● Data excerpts

● ● ● ● ● ● ●

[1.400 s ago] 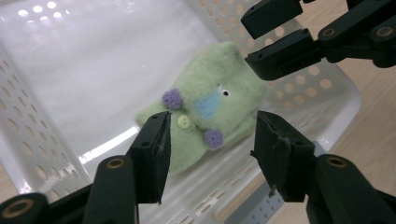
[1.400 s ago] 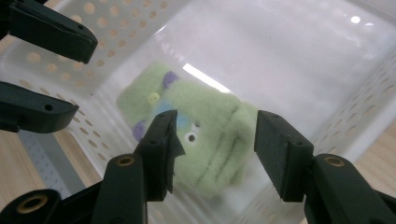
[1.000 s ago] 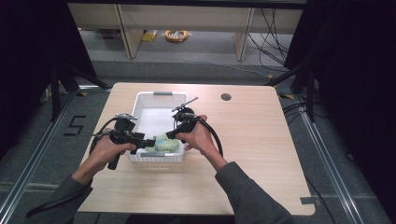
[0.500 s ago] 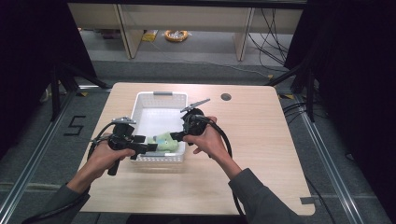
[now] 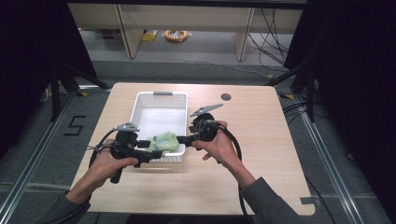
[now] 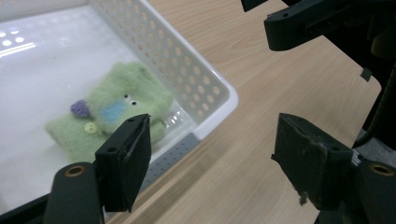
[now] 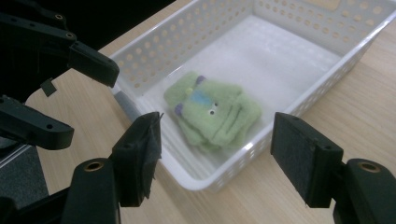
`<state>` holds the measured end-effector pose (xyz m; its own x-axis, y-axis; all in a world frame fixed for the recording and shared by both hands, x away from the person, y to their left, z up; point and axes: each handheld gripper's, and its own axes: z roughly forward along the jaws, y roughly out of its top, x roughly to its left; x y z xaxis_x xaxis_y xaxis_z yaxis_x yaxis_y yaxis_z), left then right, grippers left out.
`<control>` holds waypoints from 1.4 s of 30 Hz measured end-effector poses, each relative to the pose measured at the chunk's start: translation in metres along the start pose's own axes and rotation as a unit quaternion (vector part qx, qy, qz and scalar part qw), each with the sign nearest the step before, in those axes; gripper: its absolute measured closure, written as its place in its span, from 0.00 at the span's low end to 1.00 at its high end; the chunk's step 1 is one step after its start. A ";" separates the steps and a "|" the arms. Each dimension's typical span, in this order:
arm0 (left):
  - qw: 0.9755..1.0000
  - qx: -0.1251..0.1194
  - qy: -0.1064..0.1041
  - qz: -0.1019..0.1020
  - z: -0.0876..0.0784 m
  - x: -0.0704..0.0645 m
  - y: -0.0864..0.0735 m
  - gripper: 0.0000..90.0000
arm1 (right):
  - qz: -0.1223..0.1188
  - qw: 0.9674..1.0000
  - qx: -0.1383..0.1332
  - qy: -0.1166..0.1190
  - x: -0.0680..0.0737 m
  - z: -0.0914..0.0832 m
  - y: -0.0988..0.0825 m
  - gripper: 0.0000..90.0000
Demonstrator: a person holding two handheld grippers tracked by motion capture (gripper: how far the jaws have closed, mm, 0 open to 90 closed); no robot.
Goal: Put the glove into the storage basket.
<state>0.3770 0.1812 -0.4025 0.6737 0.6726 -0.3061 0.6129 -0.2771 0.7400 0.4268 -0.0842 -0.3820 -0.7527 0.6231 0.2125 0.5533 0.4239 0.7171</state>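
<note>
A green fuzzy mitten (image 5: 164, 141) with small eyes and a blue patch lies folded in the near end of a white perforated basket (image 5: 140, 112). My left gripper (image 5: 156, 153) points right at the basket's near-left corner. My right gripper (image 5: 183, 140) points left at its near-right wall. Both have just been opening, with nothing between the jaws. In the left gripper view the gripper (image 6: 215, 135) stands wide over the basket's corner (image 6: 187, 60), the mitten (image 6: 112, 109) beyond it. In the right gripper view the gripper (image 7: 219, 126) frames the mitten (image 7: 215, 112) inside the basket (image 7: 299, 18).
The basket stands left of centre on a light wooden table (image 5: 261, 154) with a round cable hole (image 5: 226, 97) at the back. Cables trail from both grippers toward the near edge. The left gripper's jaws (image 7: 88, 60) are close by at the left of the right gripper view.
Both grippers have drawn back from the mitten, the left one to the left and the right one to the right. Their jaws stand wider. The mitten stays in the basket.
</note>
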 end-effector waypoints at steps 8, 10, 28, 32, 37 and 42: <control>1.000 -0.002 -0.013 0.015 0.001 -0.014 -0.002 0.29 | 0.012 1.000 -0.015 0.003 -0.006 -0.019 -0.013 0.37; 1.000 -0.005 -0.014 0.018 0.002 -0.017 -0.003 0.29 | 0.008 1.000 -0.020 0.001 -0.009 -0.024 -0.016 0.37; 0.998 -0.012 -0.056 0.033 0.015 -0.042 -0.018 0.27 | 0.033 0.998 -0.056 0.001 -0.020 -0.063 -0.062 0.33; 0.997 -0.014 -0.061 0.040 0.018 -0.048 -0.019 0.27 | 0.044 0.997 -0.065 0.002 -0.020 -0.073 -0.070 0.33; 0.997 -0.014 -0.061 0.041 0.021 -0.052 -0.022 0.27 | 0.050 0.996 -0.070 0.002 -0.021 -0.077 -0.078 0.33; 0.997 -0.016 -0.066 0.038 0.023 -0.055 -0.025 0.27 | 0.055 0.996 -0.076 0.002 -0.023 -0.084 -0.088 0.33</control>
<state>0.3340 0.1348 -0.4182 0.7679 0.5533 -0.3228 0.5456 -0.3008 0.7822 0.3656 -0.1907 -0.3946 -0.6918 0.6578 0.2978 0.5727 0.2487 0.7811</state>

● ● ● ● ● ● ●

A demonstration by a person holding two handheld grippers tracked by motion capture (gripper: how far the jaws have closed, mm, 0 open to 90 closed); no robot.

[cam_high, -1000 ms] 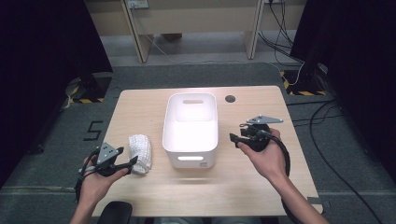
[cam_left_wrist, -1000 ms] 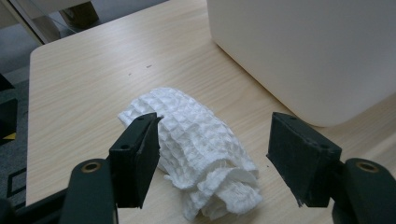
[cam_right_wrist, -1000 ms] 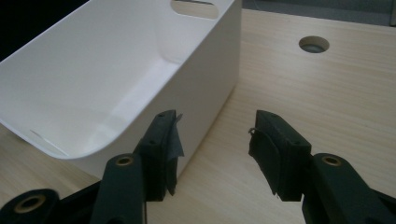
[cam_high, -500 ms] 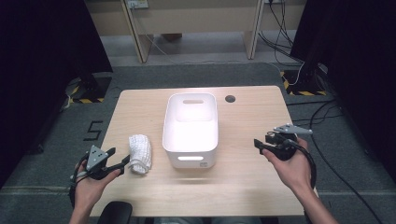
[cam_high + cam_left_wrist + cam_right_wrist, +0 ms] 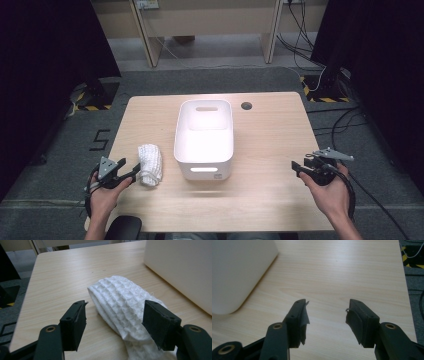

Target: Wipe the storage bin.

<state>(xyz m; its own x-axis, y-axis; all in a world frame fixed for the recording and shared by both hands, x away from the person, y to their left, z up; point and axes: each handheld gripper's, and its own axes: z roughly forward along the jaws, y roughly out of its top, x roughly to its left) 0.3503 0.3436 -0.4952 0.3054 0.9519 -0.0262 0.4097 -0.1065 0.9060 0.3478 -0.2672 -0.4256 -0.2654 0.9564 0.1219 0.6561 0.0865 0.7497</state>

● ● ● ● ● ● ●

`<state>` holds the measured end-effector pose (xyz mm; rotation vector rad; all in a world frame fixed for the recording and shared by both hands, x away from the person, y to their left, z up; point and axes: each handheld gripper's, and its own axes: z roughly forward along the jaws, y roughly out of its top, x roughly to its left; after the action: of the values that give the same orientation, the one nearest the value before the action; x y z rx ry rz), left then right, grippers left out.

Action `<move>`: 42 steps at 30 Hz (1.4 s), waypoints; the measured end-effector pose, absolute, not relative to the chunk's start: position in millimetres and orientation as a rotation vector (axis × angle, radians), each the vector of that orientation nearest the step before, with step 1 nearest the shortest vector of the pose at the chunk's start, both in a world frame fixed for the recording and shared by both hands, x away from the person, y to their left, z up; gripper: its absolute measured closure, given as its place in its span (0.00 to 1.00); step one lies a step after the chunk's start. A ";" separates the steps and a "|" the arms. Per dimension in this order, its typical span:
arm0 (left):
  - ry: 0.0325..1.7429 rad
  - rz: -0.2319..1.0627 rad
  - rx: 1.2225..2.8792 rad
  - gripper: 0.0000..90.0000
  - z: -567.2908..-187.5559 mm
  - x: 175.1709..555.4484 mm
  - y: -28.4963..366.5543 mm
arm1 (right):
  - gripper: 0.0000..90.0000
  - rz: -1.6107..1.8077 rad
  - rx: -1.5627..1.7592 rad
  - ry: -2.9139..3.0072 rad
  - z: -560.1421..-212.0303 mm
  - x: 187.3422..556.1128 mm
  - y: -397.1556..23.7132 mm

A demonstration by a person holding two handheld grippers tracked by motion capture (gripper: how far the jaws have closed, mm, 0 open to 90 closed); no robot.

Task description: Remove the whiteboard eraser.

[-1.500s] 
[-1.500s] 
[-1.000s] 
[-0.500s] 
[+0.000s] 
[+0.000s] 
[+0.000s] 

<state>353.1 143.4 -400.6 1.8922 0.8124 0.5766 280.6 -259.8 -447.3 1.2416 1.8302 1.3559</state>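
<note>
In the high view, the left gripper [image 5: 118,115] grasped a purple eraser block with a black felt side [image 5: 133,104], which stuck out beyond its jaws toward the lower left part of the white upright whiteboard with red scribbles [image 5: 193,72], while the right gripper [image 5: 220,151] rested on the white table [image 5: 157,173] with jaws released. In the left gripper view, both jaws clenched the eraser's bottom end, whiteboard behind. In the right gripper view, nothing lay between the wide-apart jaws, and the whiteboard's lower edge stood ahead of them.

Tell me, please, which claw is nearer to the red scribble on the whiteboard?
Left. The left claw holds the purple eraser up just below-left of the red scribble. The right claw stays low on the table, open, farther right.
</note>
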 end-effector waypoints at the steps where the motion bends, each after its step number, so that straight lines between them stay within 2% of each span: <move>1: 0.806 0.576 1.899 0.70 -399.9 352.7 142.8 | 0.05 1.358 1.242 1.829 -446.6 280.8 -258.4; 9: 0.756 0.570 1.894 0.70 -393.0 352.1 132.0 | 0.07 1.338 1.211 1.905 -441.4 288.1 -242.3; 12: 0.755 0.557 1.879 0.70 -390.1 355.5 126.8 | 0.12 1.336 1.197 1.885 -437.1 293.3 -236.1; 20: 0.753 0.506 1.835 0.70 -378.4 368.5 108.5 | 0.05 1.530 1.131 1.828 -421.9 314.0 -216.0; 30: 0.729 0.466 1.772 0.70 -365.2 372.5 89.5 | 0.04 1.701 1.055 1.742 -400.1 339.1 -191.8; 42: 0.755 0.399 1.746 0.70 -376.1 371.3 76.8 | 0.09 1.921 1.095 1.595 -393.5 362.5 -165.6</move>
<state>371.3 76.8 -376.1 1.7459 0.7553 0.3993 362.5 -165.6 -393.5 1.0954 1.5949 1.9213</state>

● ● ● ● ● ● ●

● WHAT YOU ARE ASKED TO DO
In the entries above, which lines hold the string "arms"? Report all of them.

● RESPONSE TO THIS EXERCISE
`<control>` holds waypoints from 1.4 s of 30 Hz measured end-effector poses, each relative to the pose measured at the chunk's start: translation in metres along the start pose's own axes and rotation as a unit quaternion (vector part qx, qy, qz and scalar part qw), each with the sign nearest the step before, in those axes; gripper: its absolute measured closure, written as its place in its span, from 0.00 at the span's low end to 1.00 at its high end; the chunk's step 1 is one step after its start. A ";" separates the steps and a "|" the arms. Each dimension's typical span, in this order:
Action `<move>`: 42 steps at 30 Hz (1.4 s), waypoints; the measured end-effector pose, absolute, not relative to the chunk's start: position in millimetres and orientation as a rotation vector (axis × angle, radians), each the vector of that orientation nearest the step before, with step 1 nearest the shortest vector of the pose at the chunk's start, both in a world frame fixed for the recording and shared by both hands, x away from the person, y to their left, z up; gripper: its absolute measured closure, given as its place in its span (0.00 to 1.00); step one lies a step after the chunk's start. A ";" separates the steps and a "|" the arms. Per dimension in this order, its typical span:

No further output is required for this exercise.